“People used to make records…
June 16th, 2024
…
As in a record of an event
The event of people
Playing music in a room
Now everything is cross-marketing
It’s about sunglasses and shoes
Or guns or drugs
You choose”Ani DiFranco — Fuel
I don't recall the last time I listened to a music album in full. From the first song to the last without skipping any song. Popular music albums to be exact — rock, pop, country, folk, or any other genre of that kind. I still listen to albums in full, but those are classical music albums — mostly baroque era, chants of various kinds, modern choral works by David Lang and Ēriks Ešenvalds, or modern classics like Philip Glass and Max Richter. That is what I do when I read. I want to have something in the background that fills the air and mutes any unwelcome sounds from the outside, and yet it doesn't overwhelm my mind when I am concentrating (and enjoying) reading. But for widely understood pop music, I stopped listening to albums in full even though I still listen to a lot of that music — but only to particular songs.

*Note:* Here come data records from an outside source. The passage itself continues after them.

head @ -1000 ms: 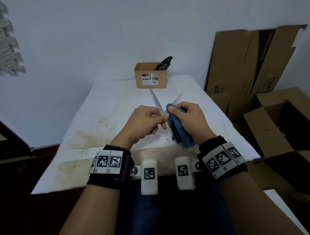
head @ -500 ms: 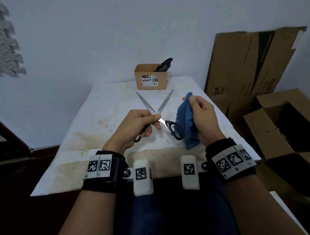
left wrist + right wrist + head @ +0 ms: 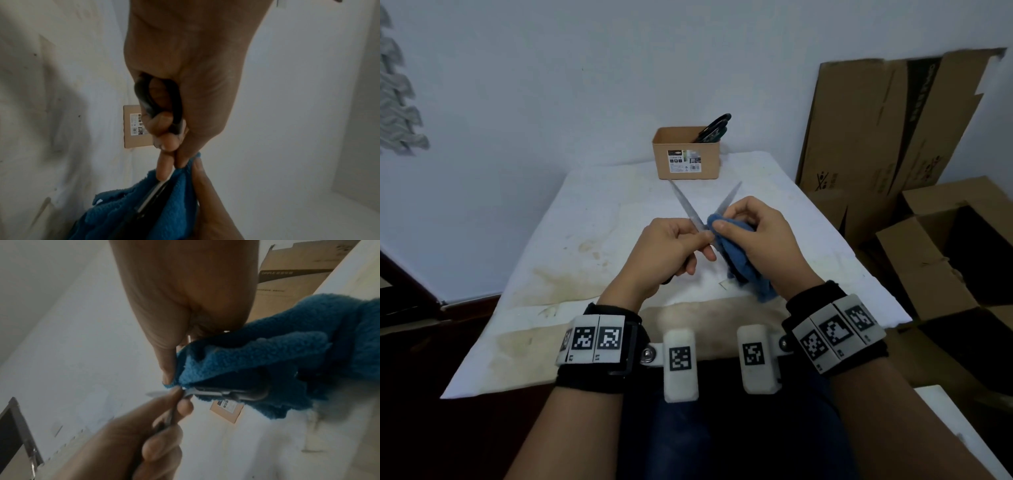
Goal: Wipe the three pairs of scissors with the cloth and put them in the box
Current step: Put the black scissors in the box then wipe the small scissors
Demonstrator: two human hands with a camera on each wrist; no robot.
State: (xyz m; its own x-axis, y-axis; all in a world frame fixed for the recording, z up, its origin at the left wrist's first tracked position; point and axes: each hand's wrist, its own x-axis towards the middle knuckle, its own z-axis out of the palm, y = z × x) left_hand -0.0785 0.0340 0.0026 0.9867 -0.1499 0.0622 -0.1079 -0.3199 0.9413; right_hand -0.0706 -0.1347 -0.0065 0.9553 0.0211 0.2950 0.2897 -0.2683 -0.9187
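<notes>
Now the wiping step is in hand, on what looks to be the last pair: the box (image 3: 686, 153) already has dark handles poking out of its right side, though how many pairs these are I cannot tell. The left hand (image 3: 670, 251) grips the scissors (image 3: 693, 214) by one black handle loop, fingers curled through and round it, in front of the box and above the table (image 3: 592, 219). The right hand (image 3: 758, 240) pinches the cloth (image 3: 739, 260) round the blade that points right, thumb pressing the cloth near the pivot.

The next move, I judge, calls for drawing the cloth along that blade toward its tip, keeping the fingers behind the cloth and off the edge, then doing the other blade, closing the pair, and carrying it forward to the box.

The scissors are spread in an X, with long, pale grey metal blades, tips pointing toward the box. The cloth is blue, fluffy and bunched, hanging below the right hand
</notes>
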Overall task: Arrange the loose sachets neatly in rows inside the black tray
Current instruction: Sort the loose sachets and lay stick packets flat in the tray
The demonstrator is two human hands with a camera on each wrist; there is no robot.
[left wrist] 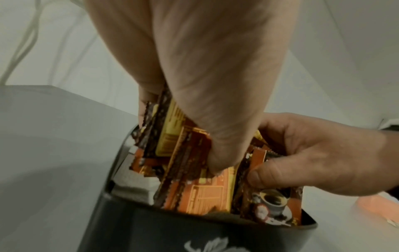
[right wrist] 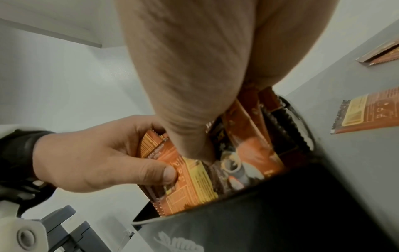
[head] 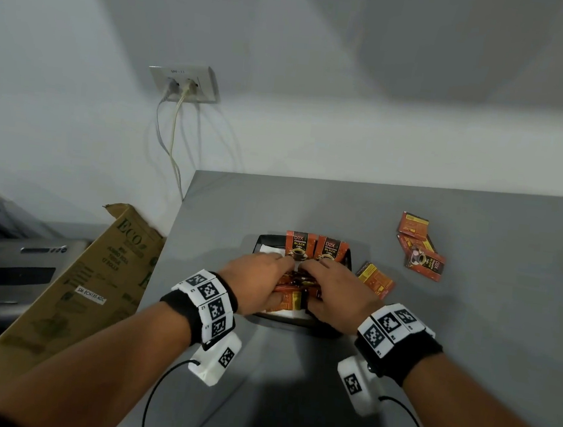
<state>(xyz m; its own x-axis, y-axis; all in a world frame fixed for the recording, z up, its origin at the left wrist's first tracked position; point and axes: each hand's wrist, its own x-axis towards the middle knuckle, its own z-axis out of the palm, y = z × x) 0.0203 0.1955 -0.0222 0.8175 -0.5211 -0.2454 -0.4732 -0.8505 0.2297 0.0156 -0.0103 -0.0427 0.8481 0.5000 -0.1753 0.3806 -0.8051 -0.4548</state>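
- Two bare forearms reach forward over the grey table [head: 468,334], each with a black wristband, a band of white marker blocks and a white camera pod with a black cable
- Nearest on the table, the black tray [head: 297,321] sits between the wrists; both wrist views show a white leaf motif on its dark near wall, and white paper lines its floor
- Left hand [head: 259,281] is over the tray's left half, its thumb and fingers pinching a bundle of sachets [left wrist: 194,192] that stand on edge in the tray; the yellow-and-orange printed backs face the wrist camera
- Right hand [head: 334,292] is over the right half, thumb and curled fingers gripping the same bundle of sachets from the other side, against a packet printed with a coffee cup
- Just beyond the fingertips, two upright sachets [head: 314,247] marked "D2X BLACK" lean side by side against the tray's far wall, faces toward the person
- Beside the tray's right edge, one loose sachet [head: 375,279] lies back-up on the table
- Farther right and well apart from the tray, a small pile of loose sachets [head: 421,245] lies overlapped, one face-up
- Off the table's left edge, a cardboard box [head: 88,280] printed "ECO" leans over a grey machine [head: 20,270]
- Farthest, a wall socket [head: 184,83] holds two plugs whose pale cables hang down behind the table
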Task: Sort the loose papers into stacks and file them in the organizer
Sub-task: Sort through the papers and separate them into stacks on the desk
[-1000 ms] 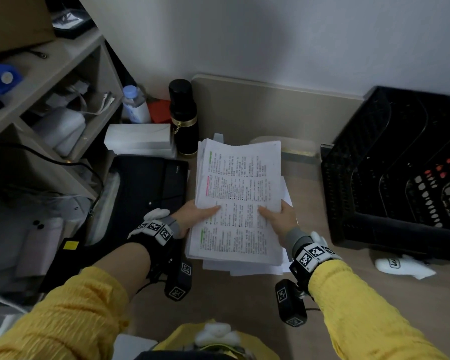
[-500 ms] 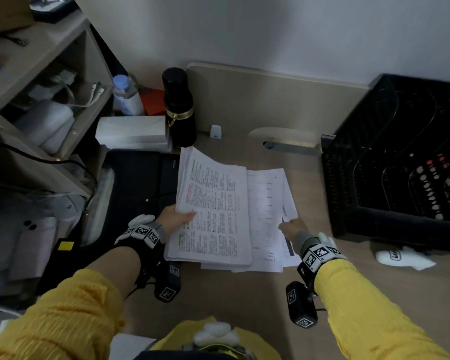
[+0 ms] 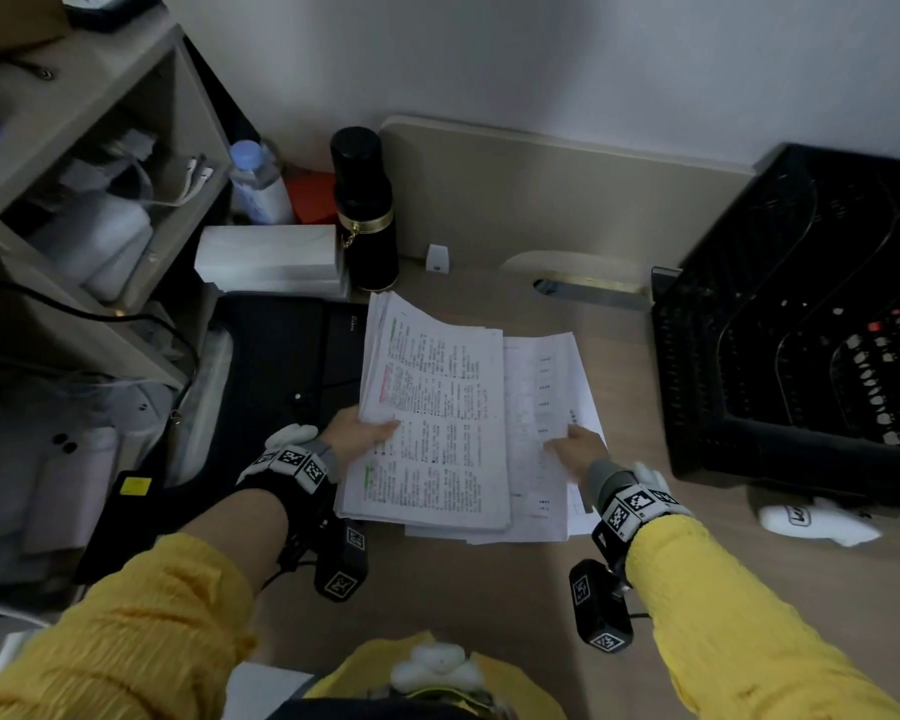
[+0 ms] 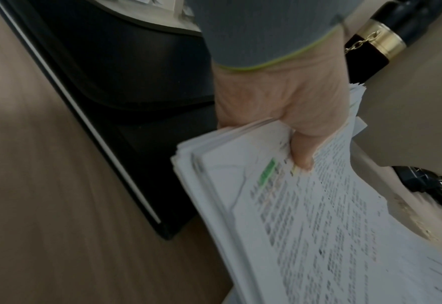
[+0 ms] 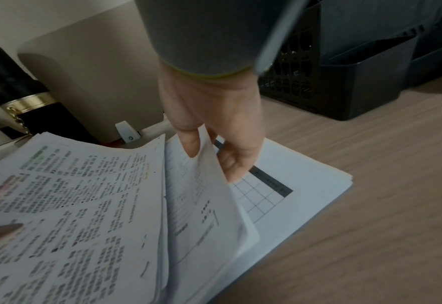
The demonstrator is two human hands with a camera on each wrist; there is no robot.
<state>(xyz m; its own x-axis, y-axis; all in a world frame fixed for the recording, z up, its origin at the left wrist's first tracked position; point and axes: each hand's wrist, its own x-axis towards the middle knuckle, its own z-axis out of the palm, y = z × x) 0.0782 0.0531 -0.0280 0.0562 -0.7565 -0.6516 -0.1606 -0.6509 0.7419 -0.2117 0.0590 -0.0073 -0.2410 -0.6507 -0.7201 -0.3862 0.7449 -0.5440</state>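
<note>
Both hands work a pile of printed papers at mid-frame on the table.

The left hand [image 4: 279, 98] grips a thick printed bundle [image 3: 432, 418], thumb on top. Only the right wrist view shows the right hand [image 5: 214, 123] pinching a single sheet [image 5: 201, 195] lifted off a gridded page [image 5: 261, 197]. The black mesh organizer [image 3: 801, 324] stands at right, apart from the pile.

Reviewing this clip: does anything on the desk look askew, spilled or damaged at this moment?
Nothing looks spilled or damaged. The papers are uneven: the bundle gripped by the left hand sits offset from the lower sheets, whose edges fan out beneath it, while the right hand lifts one sheet. That fits mid-sorting. The black organizer holds no papers that I can see.
</note>
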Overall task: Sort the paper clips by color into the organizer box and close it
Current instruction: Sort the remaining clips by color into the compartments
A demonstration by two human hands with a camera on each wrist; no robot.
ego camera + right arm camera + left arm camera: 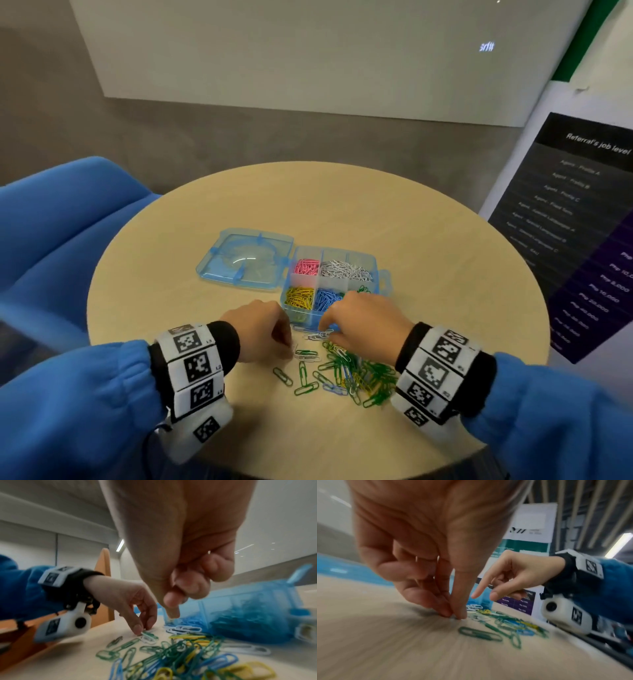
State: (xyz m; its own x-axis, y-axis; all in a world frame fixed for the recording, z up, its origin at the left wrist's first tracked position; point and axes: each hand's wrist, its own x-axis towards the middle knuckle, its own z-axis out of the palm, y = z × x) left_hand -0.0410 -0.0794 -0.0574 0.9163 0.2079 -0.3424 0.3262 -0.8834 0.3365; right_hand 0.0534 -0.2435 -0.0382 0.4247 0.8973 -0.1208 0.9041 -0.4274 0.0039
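Round wooden table (428, 219) holds the open blue organizer box (334, 284), colours sorted; left hand (260, 330) pinches a clip (147, 635), right hand (368, 317) pinches nothing visible.

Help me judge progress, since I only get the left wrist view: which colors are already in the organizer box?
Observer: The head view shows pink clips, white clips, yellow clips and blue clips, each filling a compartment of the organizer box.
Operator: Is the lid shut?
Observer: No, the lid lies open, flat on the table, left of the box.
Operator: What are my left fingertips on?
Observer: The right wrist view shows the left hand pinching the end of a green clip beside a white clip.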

I hadn't even realized that had happened. I used to listen to albums without skipping any song to form an informed opinion of that album and only then would I select favorite songs to listen to on repeat. Thinking really hard, I think I listened to a few popular music albums in full last year — “Blood on the Tracks” by Bob Dylan, “Harvest” by Neil Young, “Sabbath Bloody Sabbath” by Black Sabbath and “Tapestry” by Carole King. That is all. Looking at that list, I realize now that I was wrong in thinking that my musical taste was more refined, but it seems like such a middle-class, middle-aged white man's music. I used to be all about cutting-edge, constant discovery and experimentation and appreciation of unlikely and unusual music. Or maybe I am still like that and now appreciate music that withstands the challenge of passing time and changing popular tastes. Surprisingly — all the albums above were recorded between 1971 and 1974. That must mean something. That must mean something about the quality of the music of that era and my musical taste — and the fact that I was born in 1974. It cannot be just a coincidence.